Jenny Johnson
(1996)
How would you characterize the influence of your YWW experience in your life?
It changed my life! Growing up in small town Virginia, I passed time in high school (probably much like you) scribbling things down in a notebook, but it wasn’t until I attended YWW that I called myself a poet, because at the workshop I was taken seriously as a poet and that made all the difference.
What’s the best advice you can give a Young Writer (in general or in your specific genre)?
Get to know as many people as possible that are amazing and different from you.
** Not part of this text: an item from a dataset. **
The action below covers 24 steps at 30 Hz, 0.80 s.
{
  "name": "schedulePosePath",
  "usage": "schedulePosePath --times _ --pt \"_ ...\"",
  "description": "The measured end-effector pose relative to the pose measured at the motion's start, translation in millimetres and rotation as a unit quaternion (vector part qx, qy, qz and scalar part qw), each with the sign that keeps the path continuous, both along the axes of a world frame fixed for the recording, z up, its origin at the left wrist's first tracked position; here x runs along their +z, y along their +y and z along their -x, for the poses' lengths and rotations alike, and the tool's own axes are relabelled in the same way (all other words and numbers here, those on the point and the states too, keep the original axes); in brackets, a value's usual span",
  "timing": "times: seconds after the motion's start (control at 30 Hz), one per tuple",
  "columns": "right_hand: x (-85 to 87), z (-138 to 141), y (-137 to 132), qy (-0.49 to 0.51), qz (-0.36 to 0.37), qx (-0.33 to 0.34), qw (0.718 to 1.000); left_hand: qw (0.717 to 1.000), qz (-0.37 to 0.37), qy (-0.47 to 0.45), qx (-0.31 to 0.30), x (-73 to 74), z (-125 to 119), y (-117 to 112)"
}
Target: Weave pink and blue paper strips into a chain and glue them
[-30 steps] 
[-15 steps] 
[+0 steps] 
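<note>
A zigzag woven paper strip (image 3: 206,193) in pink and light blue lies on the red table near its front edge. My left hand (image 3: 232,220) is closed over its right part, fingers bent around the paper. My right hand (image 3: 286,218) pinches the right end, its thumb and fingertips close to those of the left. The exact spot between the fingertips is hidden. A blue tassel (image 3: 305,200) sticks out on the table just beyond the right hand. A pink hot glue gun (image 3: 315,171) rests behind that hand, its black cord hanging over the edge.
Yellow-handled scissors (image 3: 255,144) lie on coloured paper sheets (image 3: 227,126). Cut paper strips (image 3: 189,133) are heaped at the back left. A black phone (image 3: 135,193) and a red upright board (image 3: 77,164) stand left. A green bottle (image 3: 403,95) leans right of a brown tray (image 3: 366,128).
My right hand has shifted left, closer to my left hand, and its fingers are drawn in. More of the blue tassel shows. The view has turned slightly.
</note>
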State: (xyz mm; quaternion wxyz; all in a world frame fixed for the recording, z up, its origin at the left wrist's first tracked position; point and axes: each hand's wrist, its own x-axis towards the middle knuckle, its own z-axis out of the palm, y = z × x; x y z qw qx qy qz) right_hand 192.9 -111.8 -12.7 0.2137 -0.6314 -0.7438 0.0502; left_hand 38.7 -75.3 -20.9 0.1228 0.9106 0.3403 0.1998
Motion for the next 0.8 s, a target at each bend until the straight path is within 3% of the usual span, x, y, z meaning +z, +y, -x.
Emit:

If you don’t know how to connect with someone right away, say hello again. Maybe you haven’t asked them the right questions yet!
What do you find yourself most often reading or listening to lately and why?
I have been thinking a lot lately about what Gerard Manley Hopkins called inscape, the singular essence of things in the natural world that leaves its mark on our senses when we look at it closely. So besides poetry, I have also been reading Rambunctious Garden: Saving Nature in a Post-Wild World by Emma Marris and Biological Exuberance: Animal Homosexuality and Natural Diversity by Bruce Bagemihl. A recent favorite book of poems is Bringing the Shovel Down by Ross Gay. Two graphic novels that I highly recommend are Fun Home by Alison Bechdel and Stuck Rubber Baby by Howard Cruse. I also love to have my mind exercised by bell hooks, Adrienne Rich, and Audre Lorde.